## PROBLEM
Lines with "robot": how many are there in the listing below? Reply with the number only.

## RECORDS SHOWN

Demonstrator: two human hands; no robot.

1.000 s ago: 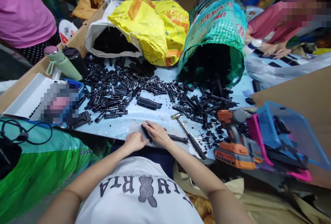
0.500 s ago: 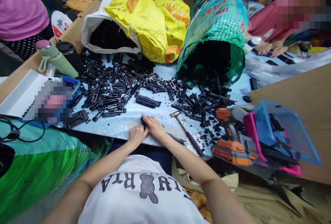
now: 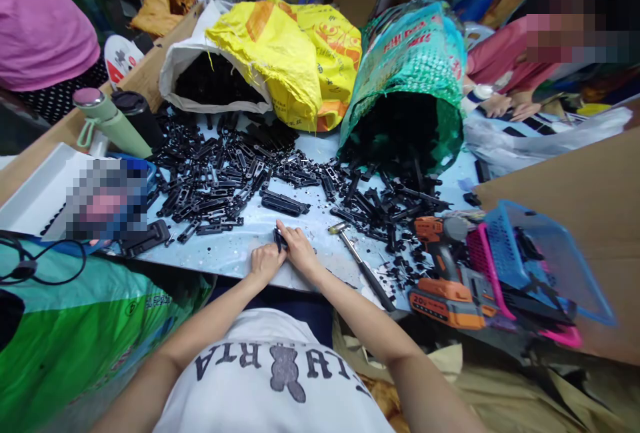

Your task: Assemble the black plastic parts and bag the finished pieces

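Observation:
Near the table's front edge, my left hand (image 3: 266, 262) and my right hand (image 3: 299, 248) meet around a small black part (image 3: 279, 239). Both hands have their fingers closed on it, and much of the part is covered by them. Just beyond lie a few long black slotted pieces (image 3: 284, 203) side by side. A hammer (image 3: 361, 265) rests to the right of my right hand, its head pointing away from me. Farther back on the left spreads a heap of black slotted parts (image 3: 215, 179); another heap of black parts (image 3: 370, 203) lies right of centre.
An orange cordless drill (image 3: 443, 273) stands at right beside a pink basket (image 3: 483, 259) and a blue basket (image 3: 550, 246). Behind the heaps lie a white sack (image 3: 173, 79), a yellow sack (image 3: 295, 53) and a green sack (image 3: 400, 66). A green bottle (image 3: 115, 119) stands left. Co-workers are nearby.
The view has tilted slightly, so the scene sits a little lower. My hands stay together on the black part, with more of it showing between them. A dark strip beside my right forearm is now mostly hidden.

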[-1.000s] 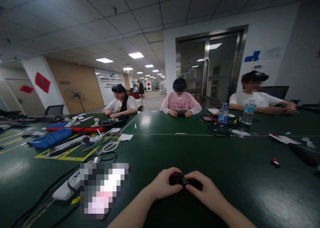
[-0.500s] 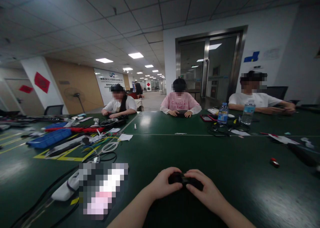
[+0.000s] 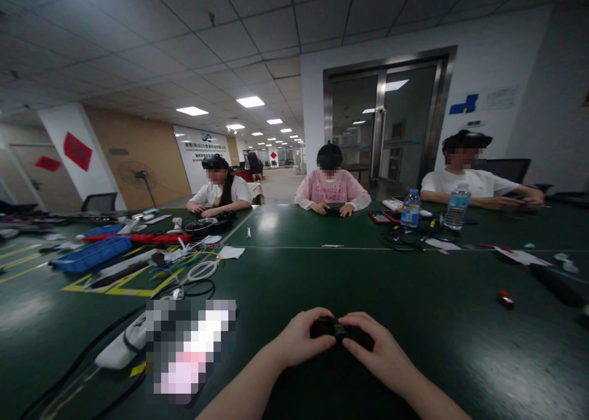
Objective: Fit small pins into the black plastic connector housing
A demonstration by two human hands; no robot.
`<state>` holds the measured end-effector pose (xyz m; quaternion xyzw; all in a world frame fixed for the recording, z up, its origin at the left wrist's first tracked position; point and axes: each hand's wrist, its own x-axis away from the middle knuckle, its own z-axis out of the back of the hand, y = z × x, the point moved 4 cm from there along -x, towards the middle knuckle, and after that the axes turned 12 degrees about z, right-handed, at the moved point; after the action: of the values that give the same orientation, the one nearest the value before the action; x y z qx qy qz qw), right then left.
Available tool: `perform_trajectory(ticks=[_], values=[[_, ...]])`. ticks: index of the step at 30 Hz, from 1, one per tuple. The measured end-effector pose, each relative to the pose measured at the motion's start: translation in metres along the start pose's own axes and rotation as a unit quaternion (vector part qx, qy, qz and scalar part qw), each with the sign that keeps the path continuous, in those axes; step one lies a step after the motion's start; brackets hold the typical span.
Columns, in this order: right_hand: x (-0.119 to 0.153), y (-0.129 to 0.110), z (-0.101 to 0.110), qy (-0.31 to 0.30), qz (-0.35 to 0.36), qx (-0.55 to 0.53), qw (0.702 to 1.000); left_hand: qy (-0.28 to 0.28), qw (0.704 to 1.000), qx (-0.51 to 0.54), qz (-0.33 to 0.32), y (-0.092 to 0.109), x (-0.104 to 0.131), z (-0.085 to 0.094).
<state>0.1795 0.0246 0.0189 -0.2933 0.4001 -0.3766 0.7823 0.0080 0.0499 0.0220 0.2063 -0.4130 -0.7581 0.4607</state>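
Observation:
Low in the middle of the view, a black oblong object (image 3: 339, 330) lies crosswise over the green tabletop, partly covered by my fingers. Its exact kind cannot be made out; a faint yellowish mark shows near its centre. My left hand (image 3: 304, 339) is closed around the left end, thumb at the near side and fingers over the far side. At the right end my right hand (image 3: 380, 345) grips it the same way. The two hands almost meet at the middle of the object.
On the left lie a white power strip (image 3: 117, 349), tangled cables (image 3: 202, 271) and a blue tray (image 3: 94, 254). A small red-and-black item (image 3: 505, 298) rests at right. Water bottles (image 3: 457, 208) stand farther back. Three people sit across the table (image 3: 285, 273).

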Motion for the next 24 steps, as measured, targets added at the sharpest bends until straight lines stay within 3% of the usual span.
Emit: perform_trajectory(ticks=[24], values=[[0.0001, -0.0033, 0.0006, -0.008, -0.013, -0.002, 1.000, 0.003, 1.000, -0.028, 0.002, 0.0005, 0.0007, 0.0006]])
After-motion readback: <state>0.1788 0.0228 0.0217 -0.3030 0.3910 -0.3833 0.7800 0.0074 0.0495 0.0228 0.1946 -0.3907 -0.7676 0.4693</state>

## SOLUTION BELOW
2